Car la France est un pays extrêmement riche, avec un État parmi les plus puissants du monde, un capitalisme dans les premiers rangs mondiaux, avec une population pacifiée et corrompue par un système social bien entendu très utile, mais visant à éteindre les luttes de classe. Depuis 1968, la stabilité est d’ailleurs complète, l’hypothèse révolutionnaire est totalement isolée. Le capitalisme avancé a neutralisé au maximum les antagonismes.
Le Parti « Communiste » Français, qui a trahi au début des années 1950 la cause communiste en rejetant Staline, en abandonnant l’objectif de la prise du pouvoir par la révolution, a joué un grand rôle dans ce processus d’écrasement de la lutte des classes. La CGT, en tant que syndicat dirigé par le Parti Communiste Français, s’est entièrement opposé à mai 1968, mettant tout son poids pour que les « gauchistes » n’influencent pas les masses populaires.
Le Pôle de Renaissance Communiste en France ne fait que prolonger ce positionnement social-impérialiste du Parti « Communiste Français ». Son discours rejoint alors toute la vague nationaliste qui accompagne la seconde crise générale du capitalisme.
La compétition internationale des pays impérialiste avait déjà provoqué, dans les années 2010, d’importants troubles, notamment dans la superpuissance américaine. Celle-ci, voyant la concurrence chinoise se mettre en place à l’horizon 2030-2050, est allé dans le sens d’un repli et d’une réorganisation stratégique, en vue de la confrontation. C’est le sens de l’élection de Donald Trump comme président et bien entendu il en va de même pour le brexit, qui représente un alignement britannique sur la superpuissance américaine.
Et avec la seconde crise générale du capitalisme, le repli sur la base nationale, afin de profiter des États dans l’affrontement impérialiste, est absolument général.
D’où une systématisation des thèses du « souverainisme » en France, à travers Marine Le Pen (Rassemblement National), Florian Philippot (Patriotes), François Asselineau (Union populaire républicaine), Nicolas Dupont-Aignan (Debout la France), le philosophe Michel Onfray (avec la revue « Front populaire »), le socialiste Arnaud Montebourg.
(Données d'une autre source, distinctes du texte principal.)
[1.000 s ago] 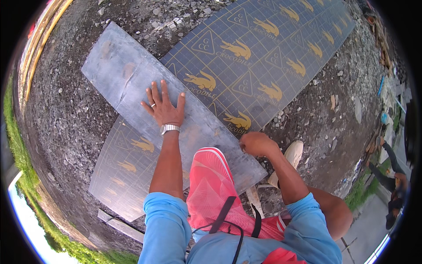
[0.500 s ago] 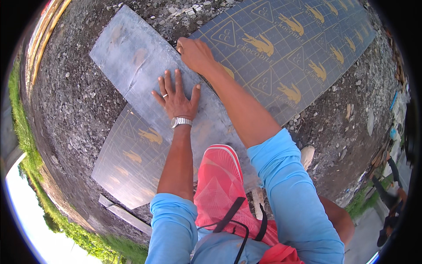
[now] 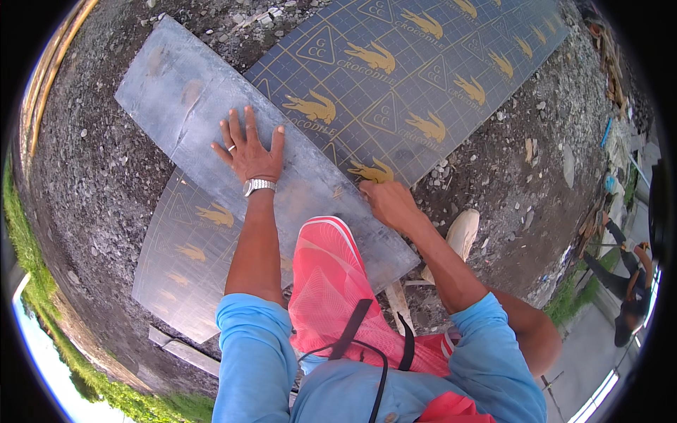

Il faut également ajouter à ce panorama souverainiste Jean-Luc Mélenchon et La France Insoumise, qui est cependant davantage populiste, ainsi que son accompagnateur François Ruffin.
Quelle place y a-t-il pour le Pôle de Renaissance Communiste en France dans un tel cadre ? Uniquement celui de la convergence avec les impérialistes, en se plaçant comme son aile « sociale ».
Rien d’autre n’est possible, parce que le Pôle de Renaissance Communiste en France rejette le concept d’impérialisme, au nom de la thèse du « capitalisme monopoliste d’État » et d’une crise générale qui ne serait pas nouvelle mais perdurerait depuis des décennies. En révisant l’idéologie communiste, le Pôle de Renaissance Communiste en France se place dans l’orbite de la restructuration capitaliste et, dans une période de crise générale, son « patriotisme » le fait servir le nationalisme des forces les plus agressives de la bourgeoisie.